HELVETIA SCI
Sur la parcelle au-dessus du Col de la Croix où 18 chèvres avaient été mises en 2021, ce sont 17 chèvres et 9 jeunes qui ont abroutis les vernes en 2022. De la race Col fauve, ces belles bêtes ont instinctivement passé leurs jambes par-dessus les arbustes en descente ce qui leur permettait de manger jusqu’en haut l’aulne vert et donc d’avoir une action conséquente d’effeuillage de l’arbuste envahissant. La météo a cependant obligé la bergère à les descendre plus tôt dans la saison que prévu. Les chèvres sont ainsi redescendues le 9 septembre au lieu du 9 octobre et n’ont donc pas entamé l’écorce.
Le travail pour la fermière a été bien plus conséquent en 2022 qu’en 2021 car la présence avérée du loup l’a incitée à rentrer les chèvres toutes les nuits. Aucune attaque de prédateurs n’a donc été recensée dans les Arpilles ce qui permet d’assurer la suite du projet avec le propriétaire des chèvres en 2023. Le 4ème fil mis pour le loup a permis aux chèvres d’être en sécurité la journée et tranquilles dans l’étable la nuit.

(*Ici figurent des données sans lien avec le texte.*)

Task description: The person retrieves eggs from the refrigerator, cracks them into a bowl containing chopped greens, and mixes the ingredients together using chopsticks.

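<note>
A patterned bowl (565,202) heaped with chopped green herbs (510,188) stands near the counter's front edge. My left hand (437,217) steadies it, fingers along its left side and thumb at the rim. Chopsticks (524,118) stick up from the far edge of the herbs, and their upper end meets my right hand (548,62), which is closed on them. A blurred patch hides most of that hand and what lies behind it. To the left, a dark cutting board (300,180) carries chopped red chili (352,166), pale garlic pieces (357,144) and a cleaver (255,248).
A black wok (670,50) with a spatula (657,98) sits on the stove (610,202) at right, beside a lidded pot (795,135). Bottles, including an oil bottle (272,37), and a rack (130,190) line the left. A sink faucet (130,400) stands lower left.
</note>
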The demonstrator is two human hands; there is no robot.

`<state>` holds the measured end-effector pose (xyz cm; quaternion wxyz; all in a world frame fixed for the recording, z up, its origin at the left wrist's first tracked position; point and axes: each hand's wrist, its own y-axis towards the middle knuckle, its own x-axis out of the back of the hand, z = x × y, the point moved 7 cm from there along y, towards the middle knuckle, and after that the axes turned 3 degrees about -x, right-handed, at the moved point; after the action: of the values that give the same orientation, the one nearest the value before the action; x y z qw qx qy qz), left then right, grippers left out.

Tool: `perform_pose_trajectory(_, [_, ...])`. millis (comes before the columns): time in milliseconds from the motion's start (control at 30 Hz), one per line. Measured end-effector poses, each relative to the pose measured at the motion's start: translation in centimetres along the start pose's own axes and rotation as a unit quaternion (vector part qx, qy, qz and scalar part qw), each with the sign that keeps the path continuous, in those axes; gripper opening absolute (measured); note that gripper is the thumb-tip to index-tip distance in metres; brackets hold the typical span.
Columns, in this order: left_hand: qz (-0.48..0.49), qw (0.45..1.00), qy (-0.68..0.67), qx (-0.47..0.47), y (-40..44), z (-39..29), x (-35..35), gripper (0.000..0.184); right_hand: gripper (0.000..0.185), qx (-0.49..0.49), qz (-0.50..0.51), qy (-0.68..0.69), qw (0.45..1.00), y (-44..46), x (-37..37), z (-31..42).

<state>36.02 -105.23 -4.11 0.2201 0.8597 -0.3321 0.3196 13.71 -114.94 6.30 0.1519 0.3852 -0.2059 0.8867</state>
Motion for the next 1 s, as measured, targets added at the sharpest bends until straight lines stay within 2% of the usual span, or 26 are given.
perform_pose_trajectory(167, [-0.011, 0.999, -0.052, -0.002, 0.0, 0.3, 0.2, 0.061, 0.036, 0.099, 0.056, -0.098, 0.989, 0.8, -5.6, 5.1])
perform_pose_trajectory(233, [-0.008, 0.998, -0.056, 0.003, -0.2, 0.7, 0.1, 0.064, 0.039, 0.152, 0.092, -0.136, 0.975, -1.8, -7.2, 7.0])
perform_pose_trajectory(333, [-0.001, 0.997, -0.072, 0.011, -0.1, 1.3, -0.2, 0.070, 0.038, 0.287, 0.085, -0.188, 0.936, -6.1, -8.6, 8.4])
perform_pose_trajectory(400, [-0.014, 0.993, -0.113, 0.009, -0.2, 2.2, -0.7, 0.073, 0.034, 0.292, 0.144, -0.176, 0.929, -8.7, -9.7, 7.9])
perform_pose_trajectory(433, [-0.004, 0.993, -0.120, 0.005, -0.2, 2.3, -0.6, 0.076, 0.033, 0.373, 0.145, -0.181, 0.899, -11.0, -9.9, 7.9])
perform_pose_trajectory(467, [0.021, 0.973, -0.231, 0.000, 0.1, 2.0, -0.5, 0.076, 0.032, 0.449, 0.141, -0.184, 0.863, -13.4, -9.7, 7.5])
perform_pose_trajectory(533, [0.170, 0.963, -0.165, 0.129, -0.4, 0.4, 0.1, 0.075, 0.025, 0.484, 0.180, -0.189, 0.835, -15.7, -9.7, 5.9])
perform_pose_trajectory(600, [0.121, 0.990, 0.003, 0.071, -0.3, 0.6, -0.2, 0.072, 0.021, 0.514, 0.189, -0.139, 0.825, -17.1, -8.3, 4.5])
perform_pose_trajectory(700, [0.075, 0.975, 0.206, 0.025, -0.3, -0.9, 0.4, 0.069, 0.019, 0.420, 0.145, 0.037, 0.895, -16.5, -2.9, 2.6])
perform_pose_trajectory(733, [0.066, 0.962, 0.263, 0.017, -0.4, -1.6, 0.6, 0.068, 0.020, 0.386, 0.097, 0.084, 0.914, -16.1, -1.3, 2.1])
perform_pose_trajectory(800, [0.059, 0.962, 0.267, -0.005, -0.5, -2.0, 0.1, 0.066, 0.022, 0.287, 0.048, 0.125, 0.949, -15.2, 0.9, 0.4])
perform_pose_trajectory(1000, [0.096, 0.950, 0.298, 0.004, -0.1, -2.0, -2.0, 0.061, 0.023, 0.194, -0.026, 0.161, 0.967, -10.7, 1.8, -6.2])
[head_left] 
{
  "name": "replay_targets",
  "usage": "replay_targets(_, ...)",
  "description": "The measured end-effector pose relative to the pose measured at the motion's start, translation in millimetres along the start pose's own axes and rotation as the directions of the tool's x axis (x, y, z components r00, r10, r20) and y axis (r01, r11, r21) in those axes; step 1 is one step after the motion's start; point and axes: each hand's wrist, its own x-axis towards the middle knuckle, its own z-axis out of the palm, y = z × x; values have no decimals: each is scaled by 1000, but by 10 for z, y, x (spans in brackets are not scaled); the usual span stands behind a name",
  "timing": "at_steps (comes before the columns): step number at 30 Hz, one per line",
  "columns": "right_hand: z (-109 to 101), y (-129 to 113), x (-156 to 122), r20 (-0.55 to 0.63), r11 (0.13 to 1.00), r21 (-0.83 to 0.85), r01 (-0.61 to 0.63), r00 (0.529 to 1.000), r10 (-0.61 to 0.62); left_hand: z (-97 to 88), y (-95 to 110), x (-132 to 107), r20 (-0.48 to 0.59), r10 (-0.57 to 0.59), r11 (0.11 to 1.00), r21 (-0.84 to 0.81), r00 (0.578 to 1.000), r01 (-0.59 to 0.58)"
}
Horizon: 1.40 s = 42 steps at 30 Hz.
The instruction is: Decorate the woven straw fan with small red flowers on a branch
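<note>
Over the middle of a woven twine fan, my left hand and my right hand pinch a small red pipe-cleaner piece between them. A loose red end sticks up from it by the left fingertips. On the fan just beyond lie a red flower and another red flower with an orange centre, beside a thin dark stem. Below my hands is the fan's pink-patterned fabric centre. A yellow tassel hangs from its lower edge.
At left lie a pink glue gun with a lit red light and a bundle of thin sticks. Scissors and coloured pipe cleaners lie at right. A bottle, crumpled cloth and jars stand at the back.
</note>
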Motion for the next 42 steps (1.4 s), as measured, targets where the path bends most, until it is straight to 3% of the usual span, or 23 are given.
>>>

Entre le contrôle des clôtures, aller chercher les chèvres le soir et sortir le fumier chaque semaine, la fermière a estimé son travail à 1h30 par jour. Une indemnisation a donc été demandée au Canton de Vaud avec l’aide d’un conseiller agricole de Prometerre1 afin qu’elle soit indemnisée pour la surcharge de travail occasionnée par le loup.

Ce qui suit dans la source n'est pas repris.